Task objective: Please repeat exactly the lines below from the line with "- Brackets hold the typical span" to the line with "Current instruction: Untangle", including both, and leave out every picture.

Records from a dataset:
[Start of section]

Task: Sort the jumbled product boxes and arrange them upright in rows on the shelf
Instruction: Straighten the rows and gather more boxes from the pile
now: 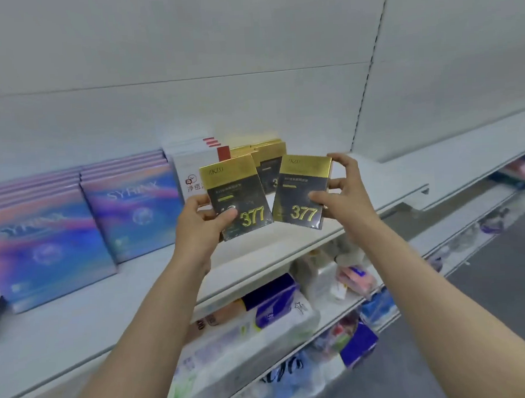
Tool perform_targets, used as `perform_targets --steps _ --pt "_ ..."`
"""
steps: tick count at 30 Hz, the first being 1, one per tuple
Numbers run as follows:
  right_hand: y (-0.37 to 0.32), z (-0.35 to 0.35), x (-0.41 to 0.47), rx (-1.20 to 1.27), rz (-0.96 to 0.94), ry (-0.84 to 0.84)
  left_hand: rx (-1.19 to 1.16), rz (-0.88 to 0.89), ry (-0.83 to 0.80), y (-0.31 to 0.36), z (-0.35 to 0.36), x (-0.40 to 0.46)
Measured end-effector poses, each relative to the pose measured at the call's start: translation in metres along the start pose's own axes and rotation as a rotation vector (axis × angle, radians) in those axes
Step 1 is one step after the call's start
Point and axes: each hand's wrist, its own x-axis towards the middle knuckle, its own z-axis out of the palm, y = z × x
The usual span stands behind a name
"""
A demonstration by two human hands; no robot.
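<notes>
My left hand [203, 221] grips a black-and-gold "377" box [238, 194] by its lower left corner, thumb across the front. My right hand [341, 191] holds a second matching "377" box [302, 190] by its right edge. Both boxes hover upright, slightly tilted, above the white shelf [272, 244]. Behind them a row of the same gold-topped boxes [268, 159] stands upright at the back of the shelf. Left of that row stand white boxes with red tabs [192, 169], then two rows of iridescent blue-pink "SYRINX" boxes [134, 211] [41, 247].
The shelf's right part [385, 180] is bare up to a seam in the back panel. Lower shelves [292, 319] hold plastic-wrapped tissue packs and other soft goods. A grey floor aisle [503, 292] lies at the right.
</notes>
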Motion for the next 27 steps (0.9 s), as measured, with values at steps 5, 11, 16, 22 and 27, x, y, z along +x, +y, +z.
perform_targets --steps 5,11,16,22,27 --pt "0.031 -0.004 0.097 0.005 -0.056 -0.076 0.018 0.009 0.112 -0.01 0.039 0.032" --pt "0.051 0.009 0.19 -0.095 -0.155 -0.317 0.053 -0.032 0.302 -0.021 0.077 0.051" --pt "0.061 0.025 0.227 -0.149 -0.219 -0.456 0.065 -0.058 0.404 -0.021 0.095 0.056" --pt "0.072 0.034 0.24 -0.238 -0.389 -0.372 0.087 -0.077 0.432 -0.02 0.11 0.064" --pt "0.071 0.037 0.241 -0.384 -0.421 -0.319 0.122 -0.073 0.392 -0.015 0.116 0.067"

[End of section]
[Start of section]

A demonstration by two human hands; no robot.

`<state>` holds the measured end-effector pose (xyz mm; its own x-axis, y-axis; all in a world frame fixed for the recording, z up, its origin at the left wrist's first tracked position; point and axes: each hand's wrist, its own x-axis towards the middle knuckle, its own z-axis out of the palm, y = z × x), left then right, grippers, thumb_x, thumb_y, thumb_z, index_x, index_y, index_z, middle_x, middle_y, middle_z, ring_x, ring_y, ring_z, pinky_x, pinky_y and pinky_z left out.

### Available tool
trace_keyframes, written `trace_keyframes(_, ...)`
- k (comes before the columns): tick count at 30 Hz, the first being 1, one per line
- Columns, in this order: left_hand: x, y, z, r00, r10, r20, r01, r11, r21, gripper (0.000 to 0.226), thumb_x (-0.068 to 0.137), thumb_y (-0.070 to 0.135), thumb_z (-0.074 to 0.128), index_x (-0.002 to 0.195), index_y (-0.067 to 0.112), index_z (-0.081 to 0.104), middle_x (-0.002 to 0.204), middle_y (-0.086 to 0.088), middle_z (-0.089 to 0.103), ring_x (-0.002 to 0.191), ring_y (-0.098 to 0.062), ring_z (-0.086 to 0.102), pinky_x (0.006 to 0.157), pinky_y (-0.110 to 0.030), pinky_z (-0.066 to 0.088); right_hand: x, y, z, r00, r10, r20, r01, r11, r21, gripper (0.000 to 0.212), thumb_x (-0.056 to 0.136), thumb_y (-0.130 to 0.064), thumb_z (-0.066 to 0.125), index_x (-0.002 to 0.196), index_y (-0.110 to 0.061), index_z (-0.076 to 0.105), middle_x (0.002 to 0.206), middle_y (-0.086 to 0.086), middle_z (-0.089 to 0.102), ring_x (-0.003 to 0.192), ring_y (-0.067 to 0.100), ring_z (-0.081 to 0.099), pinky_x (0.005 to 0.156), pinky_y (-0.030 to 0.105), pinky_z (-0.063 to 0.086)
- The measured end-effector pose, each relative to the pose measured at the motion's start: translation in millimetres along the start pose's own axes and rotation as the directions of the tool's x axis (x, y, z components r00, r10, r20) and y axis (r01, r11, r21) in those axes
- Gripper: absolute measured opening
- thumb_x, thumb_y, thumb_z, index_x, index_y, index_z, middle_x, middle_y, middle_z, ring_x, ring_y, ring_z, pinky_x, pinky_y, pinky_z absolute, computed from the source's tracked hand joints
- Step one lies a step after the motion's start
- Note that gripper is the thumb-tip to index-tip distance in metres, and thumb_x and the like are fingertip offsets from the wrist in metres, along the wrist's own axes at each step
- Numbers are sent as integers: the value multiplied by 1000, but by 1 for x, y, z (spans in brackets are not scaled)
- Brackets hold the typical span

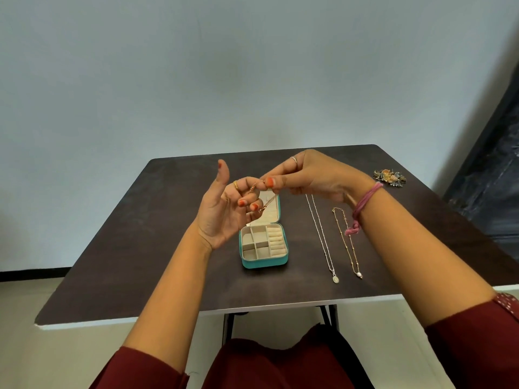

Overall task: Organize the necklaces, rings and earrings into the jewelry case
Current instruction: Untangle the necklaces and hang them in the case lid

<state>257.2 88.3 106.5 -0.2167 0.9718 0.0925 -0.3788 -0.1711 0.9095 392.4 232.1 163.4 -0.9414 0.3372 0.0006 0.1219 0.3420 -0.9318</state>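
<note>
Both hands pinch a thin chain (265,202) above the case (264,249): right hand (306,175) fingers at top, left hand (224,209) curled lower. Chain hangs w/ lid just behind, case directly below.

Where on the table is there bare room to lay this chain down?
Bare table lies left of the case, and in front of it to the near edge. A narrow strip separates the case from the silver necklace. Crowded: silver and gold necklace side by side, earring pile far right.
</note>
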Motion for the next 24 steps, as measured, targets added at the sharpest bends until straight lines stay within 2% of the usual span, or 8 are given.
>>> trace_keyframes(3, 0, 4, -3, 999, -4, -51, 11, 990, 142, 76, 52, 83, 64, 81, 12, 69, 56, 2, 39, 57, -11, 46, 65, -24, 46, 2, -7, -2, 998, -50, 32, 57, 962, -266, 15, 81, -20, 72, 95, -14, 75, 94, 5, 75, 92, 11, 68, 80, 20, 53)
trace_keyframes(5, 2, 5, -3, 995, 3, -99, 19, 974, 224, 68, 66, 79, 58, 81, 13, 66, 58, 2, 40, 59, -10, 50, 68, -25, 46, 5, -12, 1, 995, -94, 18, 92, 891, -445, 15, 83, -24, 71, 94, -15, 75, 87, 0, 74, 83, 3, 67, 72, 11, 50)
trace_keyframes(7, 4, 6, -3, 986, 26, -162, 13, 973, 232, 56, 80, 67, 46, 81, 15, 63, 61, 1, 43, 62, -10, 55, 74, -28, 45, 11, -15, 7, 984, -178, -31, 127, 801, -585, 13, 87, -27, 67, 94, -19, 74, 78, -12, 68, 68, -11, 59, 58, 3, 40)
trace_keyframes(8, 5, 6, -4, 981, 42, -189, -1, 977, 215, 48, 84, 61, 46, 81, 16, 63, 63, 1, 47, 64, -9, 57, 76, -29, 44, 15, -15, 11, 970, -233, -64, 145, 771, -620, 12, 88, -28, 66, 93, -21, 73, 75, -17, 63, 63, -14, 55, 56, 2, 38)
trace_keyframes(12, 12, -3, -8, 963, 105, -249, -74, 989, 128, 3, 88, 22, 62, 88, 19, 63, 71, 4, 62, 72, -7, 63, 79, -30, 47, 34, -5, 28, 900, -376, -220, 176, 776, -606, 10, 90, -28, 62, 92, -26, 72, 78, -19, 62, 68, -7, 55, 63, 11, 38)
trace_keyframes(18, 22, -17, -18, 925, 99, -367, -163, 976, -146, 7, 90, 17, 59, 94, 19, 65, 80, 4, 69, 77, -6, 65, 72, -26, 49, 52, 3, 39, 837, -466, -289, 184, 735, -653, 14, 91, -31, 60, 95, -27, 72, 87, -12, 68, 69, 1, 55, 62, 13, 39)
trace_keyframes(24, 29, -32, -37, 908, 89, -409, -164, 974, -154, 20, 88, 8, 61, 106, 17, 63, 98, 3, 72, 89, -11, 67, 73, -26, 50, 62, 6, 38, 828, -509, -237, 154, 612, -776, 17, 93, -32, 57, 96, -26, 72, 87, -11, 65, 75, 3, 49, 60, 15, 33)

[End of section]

Answer space:
- Brackets hold the typical span


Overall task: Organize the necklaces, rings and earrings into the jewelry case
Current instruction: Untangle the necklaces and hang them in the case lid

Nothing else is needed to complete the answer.